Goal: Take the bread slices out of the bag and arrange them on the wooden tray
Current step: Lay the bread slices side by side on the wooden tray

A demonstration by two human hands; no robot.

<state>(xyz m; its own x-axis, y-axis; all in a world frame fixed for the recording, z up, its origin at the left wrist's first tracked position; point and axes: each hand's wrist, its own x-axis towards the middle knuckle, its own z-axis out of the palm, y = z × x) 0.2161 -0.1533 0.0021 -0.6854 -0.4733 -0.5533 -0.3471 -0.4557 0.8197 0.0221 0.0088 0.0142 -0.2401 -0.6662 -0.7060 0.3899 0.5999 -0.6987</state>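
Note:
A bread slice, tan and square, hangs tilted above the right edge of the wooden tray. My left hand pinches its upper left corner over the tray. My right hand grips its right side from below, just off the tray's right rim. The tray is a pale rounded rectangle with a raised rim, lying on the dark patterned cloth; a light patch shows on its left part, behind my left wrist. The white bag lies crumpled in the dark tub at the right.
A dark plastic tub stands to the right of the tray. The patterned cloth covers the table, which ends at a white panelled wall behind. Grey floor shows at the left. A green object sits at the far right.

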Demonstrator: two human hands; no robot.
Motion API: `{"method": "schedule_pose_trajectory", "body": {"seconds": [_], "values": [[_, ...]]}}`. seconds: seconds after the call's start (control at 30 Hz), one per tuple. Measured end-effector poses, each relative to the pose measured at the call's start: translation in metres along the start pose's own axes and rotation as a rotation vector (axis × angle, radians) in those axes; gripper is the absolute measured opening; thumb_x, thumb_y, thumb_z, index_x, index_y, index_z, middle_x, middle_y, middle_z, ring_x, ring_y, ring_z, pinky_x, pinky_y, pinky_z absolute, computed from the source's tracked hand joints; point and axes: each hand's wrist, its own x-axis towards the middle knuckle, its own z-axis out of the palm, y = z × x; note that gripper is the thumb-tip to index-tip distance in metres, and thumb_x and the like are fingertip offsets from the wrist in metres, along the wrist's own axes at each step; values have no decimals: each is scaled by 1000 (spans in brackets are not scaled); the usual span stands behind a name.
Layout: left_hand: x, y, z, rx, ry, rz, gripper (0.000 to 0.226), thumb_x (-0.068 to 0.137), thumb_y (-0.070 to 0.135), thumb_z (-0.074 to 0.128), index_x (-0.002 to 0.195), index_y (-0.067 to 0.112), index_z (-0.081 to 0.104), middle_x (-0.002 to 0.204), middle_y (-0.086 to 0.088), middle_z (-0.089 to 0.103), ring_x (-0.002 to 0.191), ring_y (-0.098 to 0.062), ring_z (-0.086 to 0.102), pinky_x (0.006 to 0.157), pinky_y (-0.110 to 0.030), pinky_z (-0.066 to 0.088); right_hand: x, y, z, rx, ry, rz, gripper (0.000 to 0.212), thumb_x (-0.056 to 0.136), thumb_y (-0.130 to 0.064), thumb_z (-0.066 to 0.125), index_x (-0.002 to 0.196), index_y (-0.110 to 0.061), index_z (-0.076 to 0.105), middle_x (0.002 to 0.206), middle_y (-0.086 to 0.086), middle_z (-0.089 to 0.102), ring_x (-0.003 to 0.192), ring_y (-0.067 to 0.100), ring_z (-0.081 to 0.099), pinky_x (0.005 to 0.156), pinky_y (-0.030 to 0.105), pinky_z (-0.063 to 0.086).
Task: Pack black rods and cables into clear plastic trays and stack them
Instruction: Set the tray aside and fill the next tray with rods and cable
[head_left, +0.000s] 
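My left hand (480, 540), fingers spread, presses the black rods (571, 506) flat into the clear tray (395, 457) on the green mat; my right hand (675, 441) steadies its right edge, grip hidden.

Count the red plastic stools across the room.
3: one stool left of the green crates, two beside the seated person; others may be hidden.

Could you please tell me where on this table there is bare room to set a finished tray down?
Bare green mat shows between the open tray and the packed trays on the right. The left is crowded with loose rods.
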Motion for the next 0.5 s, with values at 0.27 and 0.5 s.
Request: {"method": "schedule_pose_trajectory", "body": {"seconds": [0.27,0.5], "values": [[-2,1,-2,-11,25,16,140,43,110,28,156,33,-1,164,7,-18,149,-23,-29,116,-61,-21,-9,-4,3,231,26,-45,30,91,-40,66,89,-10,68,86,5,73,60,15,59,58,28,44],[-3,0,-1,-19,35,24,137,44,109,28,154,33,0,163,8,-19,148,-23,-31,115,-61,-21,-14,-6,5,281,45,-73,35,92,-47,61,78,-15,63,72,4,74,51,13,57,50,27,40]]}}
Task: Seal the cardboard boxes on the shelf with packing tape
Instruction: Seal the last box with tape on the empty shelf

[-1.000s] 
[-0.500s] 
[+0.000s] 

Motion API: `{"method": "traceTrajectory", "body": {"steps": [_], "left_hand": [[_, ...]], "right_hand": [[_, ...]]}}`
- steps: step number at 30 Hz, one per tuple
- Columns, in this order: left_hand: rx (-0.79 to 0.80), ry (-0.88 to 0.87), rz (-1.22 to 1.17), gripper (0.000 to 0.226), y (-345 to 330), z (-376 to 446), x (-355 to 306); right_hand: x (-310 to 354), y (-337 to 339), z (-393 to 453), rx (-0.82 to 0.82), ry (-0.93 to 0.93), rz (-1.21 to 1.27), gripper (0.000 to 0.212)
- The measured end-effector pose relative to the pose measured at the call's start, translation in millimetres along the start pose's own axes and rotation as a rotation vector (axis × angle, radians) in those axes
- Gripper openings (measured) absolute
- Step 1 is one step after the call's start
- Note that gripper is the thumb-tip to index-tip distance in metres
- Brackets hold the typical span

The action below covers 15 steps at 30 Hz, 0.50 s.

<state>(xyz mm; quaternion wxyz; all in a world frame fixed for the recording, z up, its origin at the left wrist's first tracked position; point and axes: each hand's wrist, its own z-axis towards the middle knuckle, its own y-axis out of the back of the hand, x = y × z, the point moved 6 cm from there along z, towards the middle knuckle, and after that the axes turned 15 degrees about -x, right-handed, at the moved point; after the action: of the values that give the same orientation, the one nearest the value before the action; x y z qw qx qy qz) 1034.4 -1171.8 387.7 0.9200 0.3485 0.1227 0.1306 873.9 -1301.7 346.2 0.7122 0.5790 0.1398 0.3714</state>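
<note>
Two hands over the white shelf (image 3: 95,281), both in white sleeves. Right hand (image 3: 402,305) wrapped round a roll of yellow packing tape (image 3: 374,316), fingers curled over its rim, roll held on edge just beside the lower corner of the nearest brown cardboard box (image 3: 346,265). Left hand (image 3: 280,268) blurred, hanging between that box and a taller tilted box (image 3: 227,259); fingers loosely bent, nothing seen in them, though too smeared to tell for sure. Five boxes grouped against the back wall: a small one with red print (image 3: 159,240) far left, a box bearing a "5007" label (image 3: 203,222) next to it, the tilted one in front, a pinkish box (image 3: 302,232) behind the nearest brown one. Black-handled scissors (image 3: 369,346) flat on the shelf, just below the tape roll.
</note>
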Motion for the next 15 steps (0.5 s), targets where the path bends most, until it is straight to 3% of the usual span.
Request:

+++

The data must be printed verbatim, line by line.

● **Output for this task**:
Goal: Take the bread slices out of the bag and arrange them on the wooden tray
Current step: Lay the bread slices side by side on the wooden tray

A demonstration by two human hands; no robot.

<state>(xyz m; its own x-axis, y-axis; all in a world frame fixed for the recording, z up, its origin at the left wrist's first tracked position; point and axes: each hand's wrist, its own x-axis towards the middle knuckle, its own z-axis out of the palm, y = z × x) 0.2161 -0.1533 0.0021 -0.6854 -0.4733 -0.5533 -0.3471 -0.4557 0.8197 0.0221 0.0088 0.0142 -0.2401 -0.6662 -0.7060 0.3899 0.5999 -0.6987</state>
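Note:
A bread slice, tan and square, hangs tilted above the right edge of the wooden tray. My left hand pinches its upper left corner over the tray. My right hand grips its right side from below, just off the tray's right rim. The tray is a pale rounded rectangle with a raised rim, lying on the dark patterned cloth; a light patch shows on its left part, behind my left wrist. The white bag lies crumpled in the dark tub at the right.
A dark plastic tub stands to the right of the tray. The patterned cloth covers the table, which ends at a white panelled wall behind. Grey floor shows at the left. A green object sits at the far right.
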
Demonstrator: two human hands; no robot.
Motion API: `{"method": "schedule_pose_trajectory", "body": {"seconds": [_], "values": [[_, ...]]}}`. seconds: seconds after the call's start (control at 30 Hz), one per tuple. Measured end-effector poses, each relative to the pose measured at the call's start: translation in metres along the start pose's own axes and rotation as a rotation vector (axis × angle, radians) in those axes; gripper is the absolute measured opening; thumb_x, thumb_y, thumb_z, index_x, index_y, index_z, middle_x, middle_y, middle_z, ring_x, ring_y, ring_z, pinky_x, pinky_y, pinky_z absolute, computed from the source's tracked hand joints; point and axes: each hand's wrist, its own x-axis towards the middle knuckle, its own z-axis out of the palm, y = z × x; note that gripper is the thumb-tip to index-tip distance in metres, and thumb_x and the like are fingertip offsets from the wrist in metres, along the wrist's own axes at each step; values have no decimals: each is scaled by 1000 (spans in brackets are not scaled); the usual span stands behind a name.
Layout: left_hand: x, y, z, rx, ry, rz, gripper (0.000 to 0.226), thumb_x (-0.068 to 0.137), thumb_y (-0.070 to 0.135), thumb_z (-0.074 to 0.128), index_x (-0.002 to 0.195), index_y (-0.067 to 0.112), index_z (-0.081 to 0.104), middle_x (-0.002 to 0.204), middle_y (-0.086 to 0.088), middle_z (-0.089 to 0.103), ring_x (-0.002 to 0.191), ring_y (-0.098 to 0.062), ring_z (-0.086 to 0.102), pinky_x (0.006 to 0.157), pinky_y (-0.110 to 0.030), pinky_z (-0.066 to 0.088); right_hand: x, y, z, rx, ry, rz, gripper (0.000 to 0.212), thumb_x (-0.056 to 0.136), thumb_y (-0.130 to 0.064), thumb_z (-0.066 to 0.125), index_x (-0.002 to 0.196), index_y (-0.110 to 0.061), index_z (-0.076 to 0.105), middle_x (0.002 to 0.206), middle_y (-0.086 to 0.086), middle_z (-0.089 to 0.102), ring_x (-0.003 to 0.192), ring_y (-0.067 to 0.100), ring_z (-0.081 to 0.099), pinky_x (0.005 to 0.156), pinky_y (-0.030 to 0.105), pinky_z (-0.063 to 0.086).
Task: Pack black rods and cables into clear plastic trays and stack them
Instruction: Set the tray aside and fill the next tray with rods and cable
[head_left, +0.000s] 
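My left hand (480, 540), fingers spread, presses the black rods (571, 506) flat into the clear tray (395, 457) on the green mat; my right hand (675, 441) steadies its right edge, grip hidden.

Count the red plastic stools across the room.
3: one stool left of the green crates, two beside the seated person; others may be hidden.

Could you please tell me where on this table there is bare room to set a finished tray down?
Bare green mat shows between the open tray and the packed trays on the right. The left is crowded with loose rods.
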Motion for the next 0.5 s, with values at 0.27 and 0.5 s.
Request: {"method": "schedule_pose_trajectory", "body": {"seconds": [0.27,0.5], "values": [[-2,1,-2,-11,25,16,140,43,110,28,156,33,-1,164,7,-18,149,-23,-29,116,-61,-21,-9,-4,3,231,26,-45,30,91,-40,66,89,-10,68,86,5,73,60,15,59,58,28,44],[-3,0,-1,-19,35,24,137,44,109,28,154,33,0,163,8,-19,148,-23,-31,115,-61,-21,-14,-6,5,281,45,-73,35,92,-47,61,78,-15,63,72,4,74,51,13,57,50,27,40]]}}
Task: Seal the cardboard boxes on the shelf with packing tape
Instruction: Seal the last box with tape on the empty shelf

[-1.000s] 
[-0.500s] 
[+0.000s] 

Motion API: `{"method": "traceTrajectory", "body": {"steps": [_], "left_hand": [[_, ...]], "right_hand": [[_, ...]]}}`
- steps: step number at 30 Hz, one per tuple
- Columns, in this order: left_hand: rx (-0.79 to 0.80), ry (-0.88 to 0.87), rz (-1.22 to 1.17), gripper (0.000 to 0.226), y (-345 to 330), z (-376 to 446), x (-355 to 306); right_hand: x (-310 to 354), y (-337 to 339), z (-393 to 453), rx (-0.82 to 0.82), ry (-0.93 to 0.93), rz (-1.21 to 1.27), gripper (0.000 to 0.212)
- The measured end-effector pose relative to the pose measured at the call's start, translation in millimetres along the start pose's own axes and rotation as a rotation vector (axis × angle, radians) in those axes
- Gripper openings (measured) absolute
- Step 1 is one step after the call's start
- Note that gripper is the thumb-tip to index-tip distance in metres
- Brackets hold the typical span

The action below covers 15 steps at 30 Hz, 0.50 s.

<state>(xyz mm; quaternion wxyz; all in a world frame fixed for the recording, z up, its origin at the left wrist's first tracked position; point and axes: each hand's wrist, its own z-axis towards the middle knuckle, its own y-axis out of the back of the hand, x = y × z, the point moved 6 cm from there along z, towards the middle knuckle, and after that the axes turned 15 degrees about -x, right-handed, at the moved point; after the action: of the values that give the same orientation, the one nearest the value before the action; x y z qw qx qy qz) 1034.4 -1171.8 387.7 0.9200 0.3485 0.1227 0.1306 873.9 -1301.7 346.2 0.7122 0.5790 0.1398 0.3714</state>
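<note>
Two hands over the white shelf (image 3: 95,281), both in white sleeves. Right hand (image 3: 402,305) wrapped round a roll of yellow packing tape (image 3: 374,316), fingers curled over its rim, roll held on edge just beside the lower corner of the nearest brown cardboard box (image 3: 346,265). Left hand (image 3: 280,268) blurred, hanging between that box and a taller tilted box (image 3: 227,259); fingers loosely bent, nothing seen in them, though too smeared to tell for sure. Five boxes grouped against the back wall: a small one with red print (image 3: 159,240) far left, a box bearing a "5007" label (image 3: 203,222) next to it, the tilted one in front, a pinkish box (image 3: 302,232) behind the nearest brown one. Black-handled scissors (image 3: 369,346) flat on the shelf, just below the tape roll.
</note>
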Motion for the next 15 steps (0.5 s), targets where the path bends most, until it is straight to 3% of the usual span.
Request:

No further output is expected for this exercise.